Thanks Mike  22cm for me.


----------



## Lucas Garron (Dec 12, 2009)

This seems to be asked often.


----------



## Sa967St (Dec 12, 2009)

sub18


----------



## PEZenfuego (Dec 12, 2009)

9 inches...oh wait.

21.6 cm if I really hurt my hand...otherwise it is more like 20.2


----------



## HASH-CUBE (Dec 12, 2009)

Mike Hughey said:


> Might be useful if you don't have a ruler handy:
> 
> http://iruler.net/



hmmm, looks like its not accurate on firefox, my hand size came 27!

normally im 22

EDIT: i checked the website on my PC, and got the ruler right!, before i was using a 13" laptop, now normal 17" display LCD


----------



## ManasijV (Dec 12, 2009)

24!


----------



## fanwuq (Dec 12, 2009)

23.5 cm thumb to pinky, 24cm thumb to ring.



Mike Hughey said:


> Might be useful if you don't have a ruler handy:
> 
> http://iruler.net/



Doesn't work. I'm only getting 15 on there. Using Google Chrome.



LNZ said:


> 24cm, hurting my fingers, 21cm safe.


That's ridiculous, 3cm is a big different. How is it even possible? I only gain about 0.5 cm when I stretch the fingers.


----------



## SuperNerd (Dec 12, 2009)

23.5 cm.


----------



## tkcube1 (Dec 12, 2009)

24


----------



## Parity (Dec 12, 2009)

I think everyone should post their age as well.

I am 14, 21 CM hand span.


----------



## miniGOINGS (Dec 12, 2009)

I have 24 for my left hand and 23 for my right hand, I'm 15.


----------



## michaellahti (Dec 12, 2009)

23cm. That hurt, since I have a bit of cube hand right now.


----------



## Ranzha (Dec 12, 2009)

18 without much pressure on my hand, but 20.3 with pressure.
I have small hands.
I hate rolling octaves on piano -_-.


----------



## MTGjumper (Dec 12, 2009)

24.5cm.

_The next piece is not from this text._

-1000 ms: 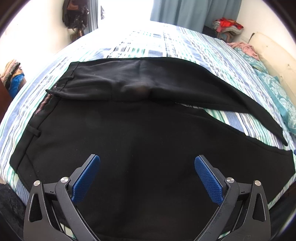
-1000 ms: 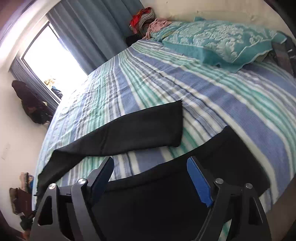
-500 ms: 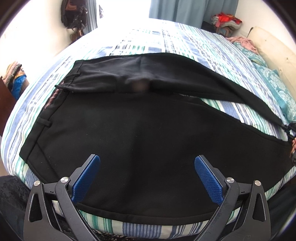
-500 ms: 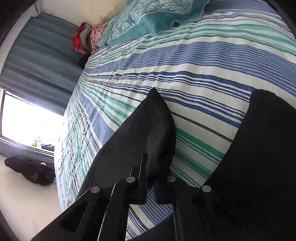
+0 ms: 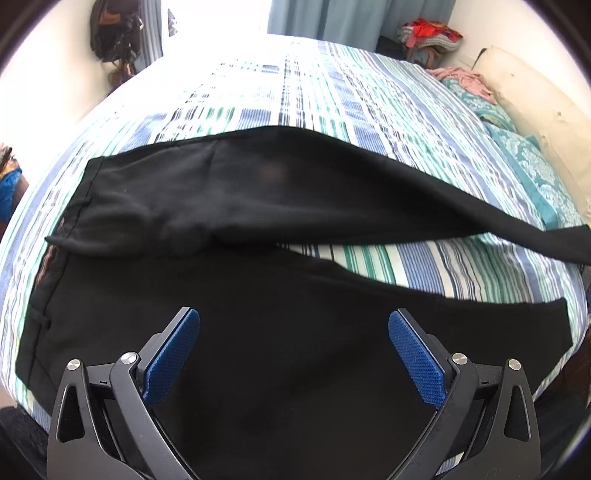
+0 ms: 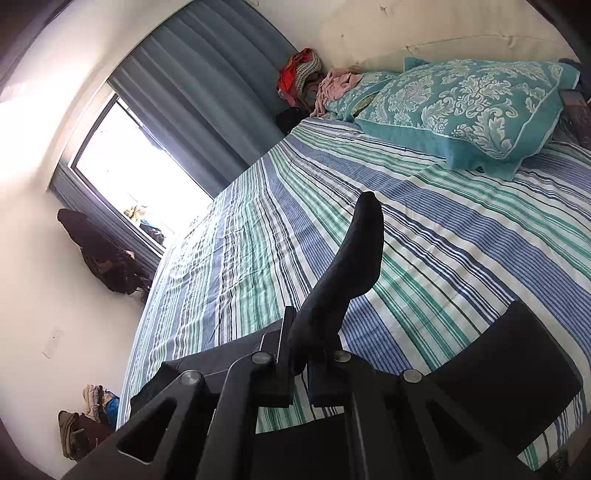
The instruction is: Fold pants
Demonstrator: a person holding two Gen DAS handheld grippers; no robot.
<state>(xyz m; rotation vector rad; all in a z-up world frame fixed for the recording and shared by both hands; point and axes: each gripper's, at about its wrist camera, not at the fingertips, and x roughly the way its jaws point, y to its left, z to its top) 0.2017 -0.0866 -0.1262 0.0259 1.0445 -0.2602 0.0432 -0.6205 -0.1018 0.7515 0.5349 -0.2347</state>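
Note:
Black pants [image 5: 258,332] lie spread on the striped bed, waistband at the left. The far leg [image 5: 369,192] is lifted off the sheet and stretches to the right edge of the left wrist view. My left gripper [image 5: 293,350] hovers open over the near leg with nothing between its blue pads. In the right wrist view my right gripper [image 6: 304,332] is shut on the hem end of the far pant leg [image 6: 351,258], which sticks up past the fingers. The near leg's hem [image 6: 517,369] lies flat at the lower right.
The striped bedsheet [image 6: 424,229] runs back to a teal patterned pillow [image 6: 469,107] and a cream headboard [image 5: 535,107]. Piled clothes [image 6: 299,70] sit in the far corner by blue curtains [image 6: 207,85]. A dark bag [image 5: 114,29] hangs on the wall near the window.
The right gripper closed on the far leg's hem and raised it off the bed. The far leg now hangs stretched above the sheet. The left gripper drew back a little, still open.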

Not bad.


----------



## Derrick Eide17 (Dec 12, 2009)

23cm

19years old


----------



## josmil1 (Dec 12, 2009)

22 with right hand, 
23 with left hand,

22 years old


----------



## nlCuber22 (Dec 12, 2009)

26cm, 12 yo


----------



## StachuK1992 (Dec 12, 2009)

22cm. 17 years old


----------



## OregonTrail (Dec 12, 2009)

22cm. I took me three minutes to find a ruler, rawr.


----------



## Truncator (Dec 12, 2009)

Novriil said:


> 19 if really trying but.. in normal not-hurting position then it's 18cm.
> 
> I suck at OH btw



This


----------



## nitrocan (Dec 12, 2009)

This would be quite the thread if the title was changed... Never mind the pun.

22.5 cm for me.


----------



## EmersonHerrmann (Dec 12, 2009)

My claw is 14. My normal hand is 22.5.


----------



## Tortin (Dec 12, 2009)

20 for left hand, 19.8 for right.


----------



## Lt-UnReaL (Dec 12, 2009)

25.0 for right hand, 25.5 for left


----------



## *LukeMayn* (Dec 12, 2009)

Ops, poll spelling fail xD

I guess I juts like big pens then. I have 20.5cm length.


----------



## Lofty (Dec 12, 2009)

22.5 for left
21 for right
I probably voted wrong. I measured 19 on a pdf and 22 on iruler. I'll try to find a real ruler and see what I get. 
Its funny how big the difference there is in my right and left hand. Not just 1.5cm but the comfort I have in stretching my hand. My left hand will easily stretch out on its on but it was really uncomfortable measuring my right hand.
Edit: I found a real ruler. 
Left: 21.5
Right 20


----------



## SkateTracker (Dec 12, 2009)

20-21. Which isn't bad for a girl, I guess...


----------



## theretardedcuber (Dec 12, 2009)

21 left 22 right 
i


----------



## Arendil (Dec 12, 2009)

24 cm exactly... I have a small palm and long and slender fingers... I like my fingers  .... oddly enough I play 3 instruments involving finger dexterity and just used "..."s way to much....


----------



## miniGOINGS (Dec 13, 2009)

Arendil said:


> 24 cm exactly... I have a small palm and long and slender fingers... I like my fingers  .... oddly enough I play 3 instruments involving finger dexterity and just used "..."s way to much....



Female?


----------



## wing92 (Dec 13, 2009)

accidentally voted wrong, i have 23cm.


----------



## Caedus (Dec 13, 2009)

29 cm.
Yes. I have gigantic hands. (really long thin fingers) Which is nice, as I play piano


----------



## JTW2007 (Dec 13, 2009)

20cm comfortably, but I can manage 23 if I really try.


----------



## waffle=ijm (Dec 13, 2009)

without hurting myself 

Left - 27cm. Some fingers are dislocated and tend pop out when I stretch my hands. 

Right - 26cm.


----------



## *LukeMayn* (Dec 13, 2009)

Caedus said:


> 29 cm.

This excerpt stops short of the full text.